**Items from a dataset**:
****************************************

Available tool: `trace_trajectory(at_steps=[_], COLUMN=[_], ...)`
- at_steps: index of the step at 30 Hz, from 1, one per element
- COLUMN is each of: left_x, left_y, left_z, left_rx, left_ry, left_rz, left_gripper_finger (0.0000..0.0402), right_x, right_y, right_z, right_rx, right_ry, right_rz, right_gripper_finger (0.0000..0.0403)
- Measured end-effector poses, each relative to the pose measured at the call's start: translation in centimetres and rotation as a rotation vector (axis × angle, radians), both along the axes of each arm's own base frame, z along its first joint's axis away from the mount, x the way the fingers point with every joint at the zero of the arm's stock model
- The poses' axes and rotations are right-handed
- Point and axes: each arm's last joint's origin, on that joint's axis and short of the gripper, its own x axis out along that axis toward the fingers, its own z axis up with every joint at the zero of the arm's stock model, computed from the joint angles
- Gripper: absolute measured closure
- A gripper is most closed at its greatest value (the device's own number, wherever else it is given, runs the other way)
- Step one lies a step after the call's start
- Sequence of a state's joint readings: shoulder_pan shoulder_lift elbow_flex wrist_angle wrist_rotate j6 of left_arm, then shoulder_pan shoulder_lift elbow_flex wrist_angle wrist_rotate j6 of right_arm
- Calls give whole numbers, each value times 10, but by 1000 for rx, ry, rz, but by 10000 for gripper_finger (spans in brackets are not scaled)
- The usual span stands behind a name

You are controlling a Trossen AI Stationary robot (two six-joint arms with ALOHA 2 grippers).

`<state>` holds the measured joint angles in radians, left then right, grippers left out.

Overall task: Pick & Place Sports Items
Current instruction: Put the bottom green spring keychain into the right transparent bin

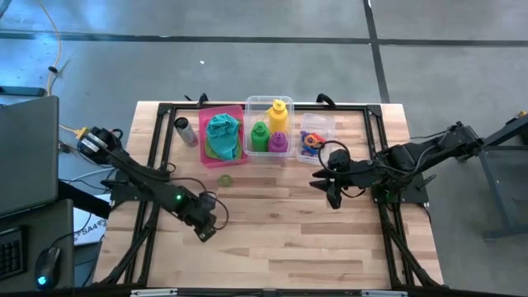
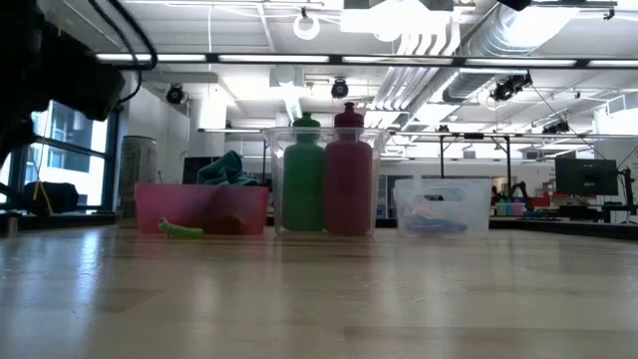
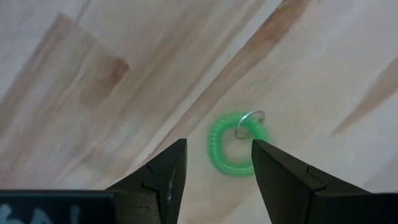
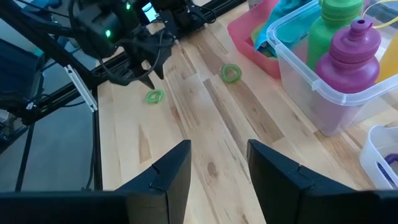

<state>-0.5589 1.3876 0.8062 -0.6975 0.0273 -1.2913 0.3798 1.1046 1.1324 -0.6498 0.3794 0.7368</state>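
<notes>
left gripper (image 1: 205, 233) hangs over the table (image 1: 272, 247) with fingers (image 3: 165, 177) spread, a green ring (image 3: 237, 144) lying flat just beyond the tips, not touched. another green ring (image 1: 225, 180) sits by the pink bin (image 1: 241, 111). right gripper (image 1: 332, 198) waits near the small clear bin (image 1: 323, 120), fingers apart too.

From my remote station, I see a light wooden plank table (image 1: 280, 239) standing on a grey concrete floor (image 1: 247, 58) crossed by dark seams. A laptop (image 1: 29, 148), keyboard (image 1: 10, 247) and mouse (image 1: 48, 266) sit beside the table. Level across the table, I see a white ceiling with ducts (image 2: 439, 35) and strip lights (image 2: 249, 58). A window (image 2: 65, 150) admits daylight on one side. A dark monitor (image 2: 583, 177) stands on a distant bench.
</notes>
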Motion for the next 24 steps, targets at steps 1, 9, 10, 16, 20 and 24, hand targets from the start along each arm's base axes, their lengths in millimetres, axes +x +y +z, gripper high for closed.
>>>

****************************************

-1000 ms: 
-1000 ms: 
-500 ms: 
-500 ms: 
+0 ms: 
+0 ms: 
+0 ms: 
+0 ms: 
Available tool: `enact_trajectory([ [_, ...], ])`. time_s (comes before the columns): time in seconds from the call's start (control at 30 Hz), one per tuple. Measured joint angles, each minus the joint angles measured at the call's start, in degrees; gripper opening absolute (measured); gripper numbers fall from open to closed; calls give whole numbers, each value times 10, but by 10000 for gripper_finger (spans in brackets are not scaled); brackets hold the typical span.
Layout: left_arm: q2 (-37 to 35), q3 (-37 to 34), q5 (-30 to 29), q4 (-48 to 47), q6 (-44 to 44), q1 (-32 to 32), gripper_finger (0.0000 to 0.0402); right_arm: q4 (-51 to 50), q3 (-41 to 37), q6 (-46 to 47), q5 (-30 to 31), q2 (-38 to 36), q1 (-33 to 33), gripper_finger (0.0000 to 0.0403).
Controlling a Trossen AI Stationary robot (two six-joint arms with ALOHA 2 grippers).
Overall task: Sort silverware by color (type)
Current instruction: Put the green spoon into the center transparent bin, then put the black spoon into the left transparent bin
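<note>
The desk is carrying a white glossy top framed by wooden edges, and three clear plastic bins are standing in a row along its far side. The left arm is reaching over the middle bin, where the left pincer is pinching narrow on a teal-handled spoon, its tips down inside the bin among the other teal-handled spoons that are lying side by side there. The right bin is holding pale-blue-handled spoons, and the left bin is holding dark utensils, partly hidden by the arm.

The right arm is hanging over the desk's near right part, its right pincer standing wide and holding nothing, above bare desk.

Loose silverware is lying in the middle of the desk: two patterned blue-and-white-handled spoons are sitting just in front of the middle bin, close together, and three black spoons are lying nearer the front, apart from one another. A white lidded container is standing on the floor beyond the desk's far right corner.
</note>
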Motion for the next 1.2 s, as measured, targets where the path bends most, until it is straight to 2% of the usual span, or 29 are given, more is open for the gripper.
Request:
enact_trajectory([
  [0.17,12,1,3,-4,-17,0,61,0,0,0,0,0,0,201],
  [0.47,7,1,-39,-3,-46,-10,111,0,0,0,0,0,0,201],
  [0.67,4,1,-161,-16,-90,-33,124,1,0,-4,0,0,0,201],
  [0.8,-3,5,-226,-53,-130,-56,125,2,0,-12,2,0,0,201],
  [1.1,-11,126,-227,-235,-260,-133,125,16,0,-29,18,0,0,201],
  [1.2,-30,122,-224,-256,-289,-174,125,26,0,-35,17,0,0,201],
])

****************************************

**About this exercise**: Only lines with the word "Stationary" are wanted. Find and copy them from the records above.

**Solution to this task**:
You are controlling a Trossen AI Stationary robot (two six-joint arms with ALOHA 2 grippers).
Controlling a Trossen AI Stationary robot (two six-joint arms with ALOHA 2 grippers).

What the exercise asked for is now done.